Ordered that the order is modified, on the law, by deleting the provision thereof denying the father’s objection to so much of the order entered September 4, 2003, as directed an increase in his child support obligation, and substituting therefor a provision granting that objection; as so modified, the order is affirmed, without costs or disbursements, and the order entered September 4, 2003, is modified accordingly.
The Family Court is a court of limited jurisdiction and is without the power to set aside or modify the terms of a settlement agreement (see Matter of Brescia v Fitts, 56 NY2d 132, 139 [1982]; Doty v Doty, 262 AD2d 349 [1999]; Sparacio v Sparacio, 248 AD2d 705 [1998]). Therefore, the father’s contention that the terms of the stipulation regarding the child support provisions in the settlement agreement were void and unenforceable because they did not contain the specific “opt-out” recitals mandated by the Child Support Standards Act (hereinafter the CSSA; see Domestic Relations Law § 240 [1-b] [h]) was jurisdictionally defective, as this proceeding was brought in the Family Court rather than the Supreme Court. In any event, a review of the stipulation reveals that the parties clearly did not intend to “opt-out” of the CSSA guidelines, but intended to follow them. Since the child support provisions of the stipulation cannot be interpreted as an “opt-out” of the CSSA guidelines by the parties, the stipulation was not required to contain the additional recitals regarding the amount of child support that would have been calculated under the CSSA and the parties’ reasons for not utilizing this amount (see Domestic Relations Law § 240 [1-b] [h]; Pellot v Pellot, 305 AD2d 478, 480 [2003]).

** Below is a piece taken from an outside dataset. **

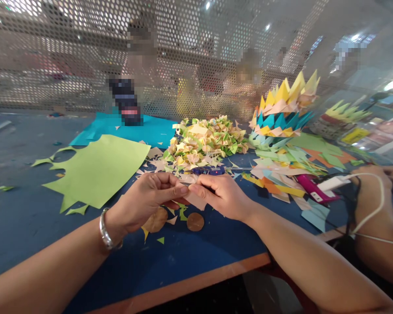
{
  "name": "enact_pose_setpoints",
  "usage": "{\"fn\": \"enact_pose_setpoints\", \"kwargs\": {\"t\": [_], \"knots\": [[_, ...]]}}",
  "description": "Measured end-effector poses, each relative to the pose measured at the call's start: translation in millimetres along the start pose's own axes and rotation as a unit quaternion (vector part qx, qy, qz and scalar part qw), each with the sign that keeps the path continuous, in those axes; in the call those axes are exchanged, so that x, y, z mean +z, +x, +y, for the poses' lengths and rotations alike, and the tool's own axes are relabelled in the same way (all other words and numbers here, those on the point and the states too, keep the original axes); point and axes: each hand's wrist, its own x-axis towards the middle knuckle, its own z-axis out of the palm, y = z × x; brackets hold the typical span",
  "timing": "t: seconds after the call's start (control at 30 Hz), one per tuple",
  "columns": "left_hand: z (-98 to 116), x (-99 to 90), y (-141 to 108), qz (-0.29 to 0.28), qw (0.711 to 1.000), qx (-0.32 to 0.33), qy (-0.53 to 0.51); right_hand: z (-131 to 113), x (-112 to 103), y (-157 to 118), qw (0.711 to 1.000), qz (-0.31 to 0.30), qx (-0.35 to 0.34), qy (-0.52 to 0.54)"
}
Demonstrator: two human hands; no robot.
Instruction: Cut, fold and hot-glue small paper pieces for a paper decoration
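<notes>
A small piece of pale pink paper [196, 201] is pinched between my two hands at the middle of the table. My left hand [152, 196], with a silver bangle on its wrist, is closed on the paper's left side. Fingertips nearly touching it, my right hand [222, 195] is closed on the other side. Just beyond them lies a heap of small cut paper pieces [209, 141]. Two brown round discs [195, 222] rest below the hands among green and yellow scraps. The far fingers are partly hidden.
A large green sheet [101, 172] with a jagged left edge lies left, before a blue sheet [94, 128] and a phone [127, 102]. Stacked spiky paper crowns [281, 109] stand at the right, near strips, a magenta power bank [316, 189] with a white cable, and another person's arm.
</notes>
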Motion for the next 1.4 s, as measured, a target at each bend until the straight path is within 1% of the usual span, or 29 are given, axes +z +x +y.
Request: {"fn": "enact_pose_setpoints", "kwargs": {"t": [0.43,0.5,0.57,0.63,0.67,0.77,0.83,0.9,0.93,1.0,1.03,1.07,1.1,1.13,1.2,1.3,1.4], "knots": [[1,-0.8,1,-0.021,0.999,-0.007,0.032,2,0,0,1.000,-0.006,-0.011,0.001],[4,-3.2,1,-0.030,0.998,-0.012,0.057,3,0,0,1.000,-0.003,-0.009,0.007],[9,-10.4,2,-0.049,0.992,-0.019,0.116,3,-1,1,1.000,0.004,0.001,0.009],[15,-23.2,3,-0.065,0.973,-0.017,0.220,4,-2,1,1.000,0.011,0.017,0.012],[18,-31.2,3,-0.059,0.955,-0.006,0.290,4,-3,1,0.999,0.015,0.025,0.014],[26,-56.4,3,-0.009,0.882,0.040,0.470,5,-4,1,0.999,0.023,0.034,0.019],[29,-70.1,3,0.037,0.827,0.041,0.560,6,-3,1,0.999,0.025,0.030,0.022],[31,-78.9,4,0.090,0.779,0.043,0.619,6,-3,1,0.999,0.027,0.025,0.023],[31,-81.5,5,0.118,0.760,0.052,0.637,6,-2,1,0.999,0.029,0.022,0.021],[30,-83.3,12,0.172,0.726,0.103,0.658,7,-1,1,0.999,0.031,0.015,0.016],[29,-82.8,16,0.189,0.709,0.136,0.665,7,-1,1,0.999,0.031,0.012,0.012],[27,-81.6,21,0.195,0.693,0.166,0.674,7,0,2,0.999,0.030,0.010,0.008],[24,-80.0,25,0.191,0.683,0.184,0.681,7,0,1,0.999,0.030,0.010,0.004],[22,-78.1,30,0.184,0.677,0.188,0.687,7,0,1,1.000,0.029,0.011,-0.001],[15,-74.7,36,0.172,0.676,0.181,0.693,6,1,1,1.000,0.027,0.013,-0.006],[6,-73.3,42,0.179,0.689,0.185,0.678,5,2,0,1.000,0.026,0.015,-0.008],[2,-77.2,46,0.199,0.705,0.188,0.654,4,2,-1,0.999,0.026,0.015,-0.009]]}}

Where a party seeks to modify the child support provision contained in a prior order or judgment, he or she must demonstrate a “substantial change in circumstance” (Domestic Relations Law § 236 [B] [9] [b]). Among the factors to be considered [513]*513in determining whether there has been a change in circumstances warranting an upward modification of support are “the increased needs of the children, the increased cost of living insofar as it results in greater expenses for the children, a loss of income or assets by a parent or a substantial improvement in the financial condition of a parent, and the current and prior lifestyles of the children” (Shedd v Shedd, 277 AD2d 917, 918 [2000]). While an increase in the noncustodial parent’s income is a factor which may be considered in deciding whether to grant an upward modification of child support, this factor alone is not determinative (see Corcella v Corcella, 228 AD2d 637 [1996]; Belkin v Belkin, 193 AD2d 573 [1993]).
As the mother failed to demonstrate any increase in her children’s needs or that their needs were not being met, modification of the father’s child support obligation was not warranted.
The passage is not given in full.